## What is expected
Given the entries below, would you transcribe exactly the lines starting at the one with "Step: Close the" and ending at the one with "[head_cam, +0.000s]", both kept, pictures omitted, nothing extra?

## Material for the task

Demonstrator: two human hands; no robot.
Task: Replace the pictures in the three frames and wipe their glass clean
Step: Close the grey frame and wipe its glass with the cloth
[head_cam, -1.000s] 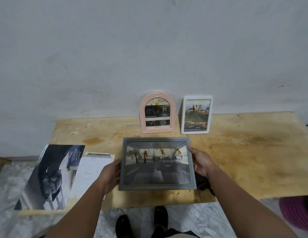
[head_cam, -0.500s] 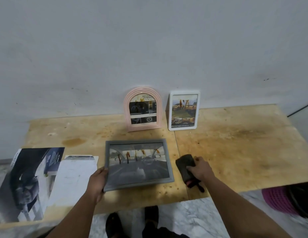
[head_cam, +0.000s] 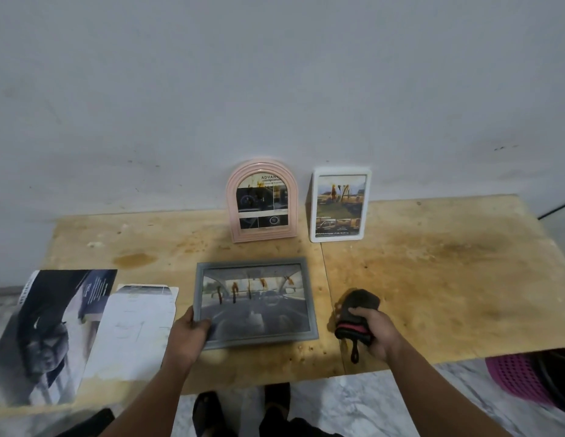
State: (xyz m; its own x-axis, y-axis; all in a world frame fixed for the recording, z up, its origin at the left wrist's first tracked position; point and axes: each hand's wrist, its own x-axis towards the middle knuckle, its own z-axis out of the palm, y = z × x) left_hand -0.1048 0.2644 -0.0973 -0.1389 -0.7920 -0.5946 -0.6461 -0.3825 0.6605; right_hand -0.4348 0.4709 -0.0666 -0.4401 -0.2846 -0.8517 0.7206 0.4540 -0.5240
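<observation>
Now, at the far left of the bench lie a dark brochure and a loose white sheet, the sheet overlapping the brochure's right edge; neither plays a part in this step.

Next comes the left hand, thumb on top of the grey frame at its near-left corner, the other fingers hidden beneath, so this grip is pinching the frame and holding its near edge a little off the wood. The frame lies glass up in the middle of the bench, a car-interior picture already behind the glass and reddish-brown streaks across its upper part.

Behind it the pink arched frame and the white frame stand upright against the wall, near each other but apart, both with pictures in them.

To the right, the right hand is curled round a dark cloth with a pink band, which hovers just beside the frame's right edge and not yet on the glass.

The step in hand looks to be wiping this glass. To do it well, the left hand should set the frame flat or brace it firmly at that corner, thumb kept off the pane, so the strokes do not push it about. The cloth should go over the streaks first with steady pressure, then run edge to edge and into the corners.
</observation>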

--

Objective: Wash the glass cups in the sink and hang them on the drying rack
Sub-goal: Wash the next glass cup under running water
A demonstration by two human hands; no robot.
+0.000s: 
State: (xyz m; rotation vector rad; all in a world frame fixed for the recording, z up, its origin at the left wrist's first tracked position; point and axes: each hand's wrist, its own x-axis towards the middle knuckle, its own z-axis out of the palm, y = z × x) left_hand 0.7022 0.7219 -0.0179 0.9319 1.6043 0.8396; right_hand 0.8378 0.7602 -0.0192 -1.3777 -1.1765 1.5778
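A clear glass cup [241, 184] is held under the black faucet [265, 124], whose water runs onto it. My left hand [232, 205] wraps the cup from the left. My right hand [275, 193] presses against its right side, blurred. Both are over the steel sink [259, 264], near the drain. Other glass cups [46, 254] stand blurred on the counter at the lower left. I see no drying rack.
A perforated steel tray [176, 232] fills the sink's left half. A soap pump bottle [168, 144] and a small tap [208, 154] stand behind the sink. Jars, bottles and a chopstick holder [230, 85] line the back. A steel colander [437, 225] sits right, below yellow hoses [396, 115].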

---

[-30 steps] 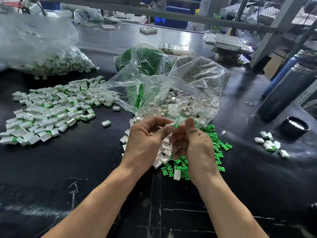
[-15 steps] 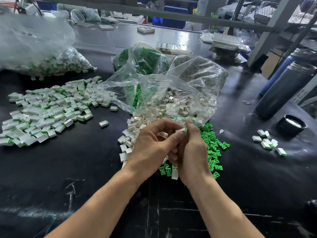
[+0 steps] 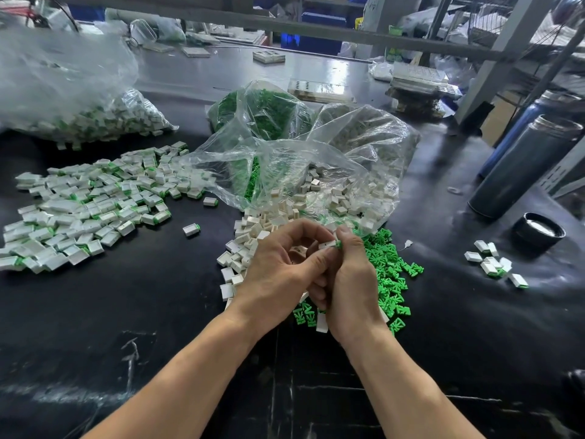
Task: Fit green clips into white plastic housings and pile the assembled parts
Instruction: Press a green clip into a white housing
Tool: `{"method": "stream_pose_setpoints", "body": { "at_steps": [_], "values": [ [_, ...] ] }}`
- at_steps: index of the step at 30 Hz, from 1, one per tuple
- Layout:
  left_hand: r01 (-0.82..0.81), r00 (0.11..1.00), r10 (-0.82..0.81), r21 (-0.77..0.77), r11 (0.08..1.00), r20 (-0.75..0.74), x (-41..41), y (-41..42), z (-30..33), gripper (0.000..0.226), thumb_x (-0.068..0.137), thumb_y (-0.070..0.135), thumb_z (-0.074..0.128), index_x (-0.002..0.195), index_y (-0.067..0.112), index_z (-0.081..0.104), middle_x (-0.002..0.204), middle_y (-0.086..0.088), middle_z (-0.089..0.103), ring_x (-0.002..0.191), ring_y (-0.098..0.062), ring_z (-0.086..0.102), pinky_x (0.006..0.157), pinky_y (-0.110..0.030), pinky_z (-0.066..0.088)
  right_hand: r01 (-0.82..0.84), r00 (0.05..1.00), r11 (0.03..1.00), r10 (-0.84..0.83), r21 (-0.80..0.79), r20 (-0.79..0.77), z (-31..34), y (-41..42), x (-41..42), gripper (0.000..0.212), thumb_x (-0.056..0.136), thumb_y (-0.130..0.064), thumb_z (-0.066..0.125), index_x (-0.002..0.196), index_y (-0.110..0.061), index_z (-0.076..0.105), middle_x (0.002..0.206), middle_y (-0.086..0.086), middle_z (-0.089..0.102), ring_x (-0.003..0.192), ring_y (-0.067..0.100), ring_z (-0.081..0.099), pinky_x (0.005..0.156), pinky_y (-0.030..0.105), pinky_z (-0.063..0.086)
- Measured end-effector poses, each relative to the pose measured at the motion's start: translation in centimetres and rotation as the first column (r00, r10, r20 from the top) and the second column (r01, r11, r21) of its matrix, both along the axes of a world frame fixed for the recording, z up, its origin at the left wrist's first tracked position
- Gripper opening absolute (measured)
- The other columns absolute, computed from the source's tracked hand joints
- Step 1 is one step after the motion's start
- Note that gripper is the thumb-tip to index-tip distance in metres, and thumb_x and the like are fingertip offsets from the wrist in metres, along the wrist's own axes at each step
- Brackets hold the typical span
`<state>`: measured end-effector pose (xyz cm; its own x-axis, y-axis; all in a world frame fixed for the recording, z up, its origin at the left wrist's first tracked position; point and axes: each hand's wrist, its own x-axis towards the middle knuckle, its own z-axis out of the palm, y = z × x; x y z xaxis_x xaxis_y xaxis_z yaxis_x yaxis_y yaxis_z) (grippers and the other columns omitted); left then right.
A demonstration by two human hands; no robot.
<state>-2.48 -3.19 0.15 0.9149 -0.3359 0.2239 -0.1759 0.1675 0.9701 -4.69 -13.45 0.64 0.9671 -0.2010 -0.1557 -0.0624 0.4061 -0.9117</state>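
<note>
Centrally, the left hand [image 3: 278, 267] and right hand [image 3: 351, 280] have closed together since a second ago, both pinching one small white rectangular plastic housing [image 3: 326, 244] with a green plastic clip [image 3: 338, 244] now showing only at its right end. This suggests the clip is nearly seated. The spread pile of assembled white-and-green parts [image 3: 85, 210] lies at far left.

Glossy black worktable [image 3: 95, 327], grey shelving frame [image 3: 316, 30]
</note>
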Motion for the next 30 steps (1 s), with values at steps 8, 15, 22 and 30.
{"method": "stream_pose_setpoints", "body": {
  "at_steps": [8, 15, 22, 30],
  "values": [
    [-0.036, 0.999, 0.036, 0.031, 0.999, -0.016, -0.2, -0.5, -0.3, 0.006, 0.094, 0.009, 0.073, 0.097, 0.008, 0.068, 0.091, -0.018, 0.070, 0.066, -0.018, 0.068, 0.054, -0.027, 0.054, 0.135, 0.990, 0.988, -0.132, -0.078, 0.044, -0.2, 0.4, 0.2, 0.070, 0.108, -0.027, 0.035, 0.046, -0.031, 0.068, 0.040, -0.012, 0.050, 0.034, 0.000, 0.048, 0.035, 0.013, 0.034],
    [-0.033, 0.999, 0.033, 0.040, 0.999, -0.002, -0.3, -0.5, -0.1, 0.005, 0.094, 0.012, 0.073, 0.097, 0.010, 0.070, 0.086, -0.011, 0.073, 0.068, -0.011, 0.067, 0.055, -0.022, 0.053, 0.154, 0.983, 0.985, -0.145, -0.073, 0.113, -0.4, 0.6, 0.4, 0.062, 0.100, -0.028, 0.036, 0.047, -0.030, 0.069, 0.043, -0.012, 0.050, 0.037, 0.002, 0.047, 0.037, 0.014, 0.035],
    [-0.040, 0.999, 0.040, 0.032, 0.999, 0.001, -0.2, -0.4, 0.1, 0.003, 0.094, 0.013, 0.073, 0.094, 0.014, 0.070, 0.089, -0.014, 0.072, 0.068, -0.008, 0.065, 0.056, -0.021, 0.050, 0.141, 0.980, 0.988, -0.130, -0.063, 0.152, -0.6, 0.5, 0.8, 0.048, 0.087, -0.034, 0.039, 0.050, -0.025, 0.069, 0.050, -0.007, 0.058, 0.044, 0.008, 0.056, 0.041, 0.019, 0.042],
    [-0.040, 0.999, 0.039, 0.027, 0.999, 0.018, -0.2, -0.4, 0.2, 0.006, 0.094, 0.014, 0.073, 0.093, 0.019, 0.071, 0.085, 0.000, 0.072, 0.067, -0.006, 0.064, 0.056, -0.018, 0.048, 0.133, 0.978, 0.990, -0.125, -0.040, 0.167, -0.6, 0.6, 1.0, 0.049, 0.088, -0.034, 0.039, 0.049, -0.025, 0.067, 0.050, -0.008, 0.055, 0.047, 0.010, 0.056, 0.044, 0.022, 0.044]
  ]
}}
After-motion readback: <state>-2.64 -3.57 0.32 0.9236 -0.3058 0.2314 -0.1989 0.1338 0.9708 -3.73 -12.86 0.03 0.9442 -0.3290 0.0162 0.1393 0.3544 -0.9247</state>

## Exercise output
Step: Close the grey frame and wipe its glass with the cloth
[head_cam, -1.000s] 
[head_cam, -0.500s] 
[head_cam, +0.000s] 

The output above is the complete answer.